DATA SECTION: Begin

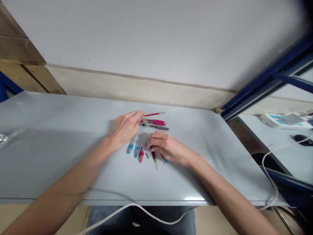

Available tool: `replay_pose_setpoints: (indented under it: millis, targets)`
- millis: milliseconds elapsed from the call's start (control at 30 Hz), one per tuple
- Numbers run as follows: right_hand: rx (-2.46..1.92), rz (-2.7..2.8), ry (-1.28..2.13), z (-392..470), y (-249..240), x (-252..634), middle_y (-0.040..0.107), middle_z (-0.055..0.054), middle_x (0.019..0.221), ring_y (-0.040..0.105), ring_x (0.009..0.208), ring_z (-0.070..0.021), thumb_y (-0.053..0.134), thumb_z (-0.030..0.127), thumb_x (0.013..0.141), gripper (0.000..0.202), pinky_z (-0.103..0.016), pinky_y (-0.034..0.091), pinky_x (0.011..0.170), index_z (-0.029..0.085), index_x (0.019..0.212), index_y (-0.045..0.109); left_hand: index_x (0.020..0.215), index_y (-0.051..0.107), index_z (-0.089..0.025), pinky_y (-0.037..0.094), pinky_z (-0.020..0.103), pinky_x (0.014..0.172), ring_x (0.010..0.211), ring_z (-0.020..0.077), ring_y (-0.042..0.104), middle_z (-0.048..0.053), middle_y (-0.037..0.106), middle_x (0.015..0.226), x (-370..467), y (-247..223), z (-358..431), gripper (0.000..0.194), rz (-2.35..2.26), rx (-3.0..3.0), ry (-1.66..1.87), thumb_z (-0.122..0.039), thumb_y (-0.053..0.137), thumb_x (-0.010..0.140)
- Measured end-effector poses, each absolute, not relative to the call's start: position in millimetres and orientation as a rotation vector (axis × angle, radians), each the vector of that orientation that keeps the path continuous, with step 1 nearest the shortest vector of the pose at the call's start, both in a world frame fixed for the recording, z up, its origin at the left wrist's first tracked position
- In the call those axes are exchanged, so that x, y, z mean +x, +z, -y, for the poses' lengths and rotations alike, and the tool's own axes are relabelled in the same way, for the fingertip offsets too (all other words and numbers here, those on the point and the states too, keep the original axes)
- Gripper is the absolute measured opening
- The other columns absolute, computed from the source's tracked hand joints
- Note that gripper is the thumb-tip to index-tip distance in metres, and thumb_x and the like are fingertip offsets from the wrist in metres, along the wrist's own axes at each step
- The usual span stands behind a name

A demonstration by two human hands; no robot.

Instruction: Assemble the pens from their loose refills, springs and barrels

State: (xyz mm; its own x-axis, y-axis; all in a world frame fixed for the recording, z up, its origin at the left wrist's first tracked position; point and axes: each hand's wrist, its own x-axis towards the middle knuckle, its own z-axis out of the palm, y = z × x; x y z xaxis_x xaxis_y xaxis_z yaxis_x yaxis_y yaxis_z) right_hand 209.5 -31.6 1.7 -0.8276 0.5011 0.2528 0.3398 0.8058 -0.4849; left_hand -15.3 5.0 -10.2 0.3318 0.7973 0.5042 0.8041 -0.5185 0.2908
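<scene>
Item, my left hand, centre of the frame: palm down on the grey table, fingers loosely curled, tips pinching the near end of a thin red refill that points right.

Item, finished pens: two pink pens and a grey pen, lying side by side just below the refill, right of my left fingertips.

Item, my right hand, slightly lower and right: curled over a small dark part at the fingertips (too blurred to tell whether it is gripped or only pressed).

Item, loose parts between and under the hands: blue-tipped clear barrels, a pink-tipped barrel, further refills poking out below my right palm.

Item, white cable, lower right, off the table edge.

Step in hand, as I judge it: sorting or assembling pen parts, refill being picked. The next move calls for a firm pinch and lining the refill up with an open barrel.
</scene>
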Motion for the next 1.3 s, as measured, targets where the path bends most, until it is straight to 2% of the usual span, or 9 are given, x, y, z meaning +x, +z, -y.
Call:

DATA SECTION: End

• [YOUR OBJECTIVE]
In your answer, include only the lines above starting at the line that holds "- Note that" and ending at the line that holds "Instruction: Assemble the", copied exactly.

• [SOLUTION TO THIS PROBLEM]
- Note that gripper is the thumb-tip to index-tip distance in metres, and thumb_x and the like are fingertip offsets from the wrist in metres, along the wrist's own axes at each step
- The usual span stands behind a name

A demonstration by two human hands; no robot.

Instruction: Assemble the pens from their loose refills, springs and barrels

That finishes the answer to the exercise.